If the answer is "the structure or content of the output changed unexpectedly," a snapshot test fits. If the answer is "the behavior changed" or "the visual appearance changed," you need a different kind of test.

Snapshots detect unintended changes to output. They don't verify correct behavior or correct appearance.

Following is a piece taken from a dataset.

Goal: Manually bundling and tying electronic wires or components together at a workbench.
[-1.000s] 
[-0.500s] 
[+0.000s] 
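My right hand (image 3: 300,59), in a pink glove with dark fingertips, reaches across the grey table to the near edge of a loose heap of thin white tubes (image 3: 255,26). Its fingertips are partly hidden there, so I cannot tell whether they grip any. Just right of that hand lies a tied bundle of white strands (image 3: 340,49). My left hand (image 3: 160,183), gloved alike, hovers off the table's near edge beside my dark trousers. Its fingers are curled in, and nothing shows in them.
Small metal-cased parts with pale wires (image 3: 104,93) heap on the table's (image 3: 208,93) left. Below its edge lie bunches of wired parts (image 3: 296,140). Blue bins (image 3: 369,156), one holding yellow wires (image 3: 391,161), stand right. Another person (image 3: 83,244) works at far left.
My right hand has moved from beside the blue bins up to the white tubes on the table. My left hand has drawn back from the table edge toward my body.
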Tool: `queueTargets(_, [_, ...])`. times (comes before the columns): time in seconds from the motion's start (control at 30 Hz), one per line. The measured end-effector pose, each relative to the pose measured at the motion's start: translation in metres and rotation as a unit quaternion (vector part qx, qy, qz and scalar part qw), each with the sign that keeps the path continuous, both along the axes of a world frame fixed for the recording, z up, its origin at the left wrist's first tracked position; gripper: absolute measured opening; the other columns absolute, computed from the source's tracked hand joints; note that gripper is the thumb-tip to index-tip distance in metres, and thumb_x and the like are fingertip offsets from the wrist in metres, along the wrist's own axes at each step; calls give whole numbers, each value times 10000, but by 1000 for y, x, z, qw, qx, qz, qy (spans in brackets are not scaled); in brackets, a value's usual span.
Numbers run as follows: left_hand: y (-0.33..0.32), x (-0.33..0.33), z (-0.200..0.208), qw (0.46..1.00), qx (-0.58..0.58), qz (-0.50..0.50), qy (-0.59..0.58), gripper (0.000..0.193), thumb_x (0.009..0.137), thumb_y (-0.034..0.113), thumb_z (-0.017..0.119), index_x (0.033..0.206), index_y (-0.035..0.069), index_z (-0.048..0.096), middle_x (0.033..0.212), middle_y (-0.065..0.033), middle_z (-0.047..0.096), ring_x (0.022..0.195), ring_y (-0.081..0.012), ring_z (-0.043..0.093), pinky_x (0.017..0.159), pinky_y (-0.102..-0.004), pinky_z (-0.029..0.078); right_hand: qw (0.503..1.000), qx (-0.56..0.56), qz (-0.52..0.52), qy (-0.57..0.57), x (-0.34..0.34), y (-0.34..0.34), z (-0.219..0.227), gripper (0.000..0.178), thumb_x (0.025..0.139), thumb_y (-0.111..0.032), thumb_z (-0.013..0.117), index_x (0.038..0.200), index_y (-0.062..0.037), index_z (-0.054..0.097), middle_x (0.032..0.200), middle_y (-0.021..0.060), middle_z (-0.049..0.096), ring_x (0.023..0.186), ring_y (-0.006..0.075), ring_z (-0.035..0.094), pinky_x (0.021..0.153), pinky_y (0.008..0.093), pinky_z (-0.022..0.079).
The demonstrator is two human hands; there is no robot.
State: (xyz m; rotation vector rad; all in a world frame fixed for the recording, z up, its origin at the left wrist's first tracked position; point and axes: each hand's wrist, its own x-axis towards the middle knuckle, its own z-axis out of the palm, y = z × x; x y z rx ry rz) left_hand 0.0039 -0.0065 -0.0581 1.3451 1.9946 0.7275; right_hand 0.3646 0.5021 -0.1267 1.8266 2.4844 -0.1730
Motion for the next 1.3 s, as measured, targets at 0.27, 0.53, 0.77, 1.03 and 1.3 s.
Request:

Good Uses for Snapshot Tests

1. Stable, Mature Components with Complex Output

When a component has been in use for months and its output structure is stable and meaningful, a snapshot provides a safety net against accidental regressions:

// A date formatting component — output is complex and important
test('formats timestamp for multiple locales', () => {
  const dates = ['2025-01-15', '2025-12-31', '2025-07-04'].map(d => 
    formatDate(new Date(d), { locale: 'en-US', format: 'long' })
  );
  expect(dates).toMatchInlineSnapshot(`
    [
      "January 15, 2025",
      "December 31, 2025",
      "July 4, 2025",
    ]
  `);
});

The snapshot here captures real business logic. If the formatting changes, you want to know.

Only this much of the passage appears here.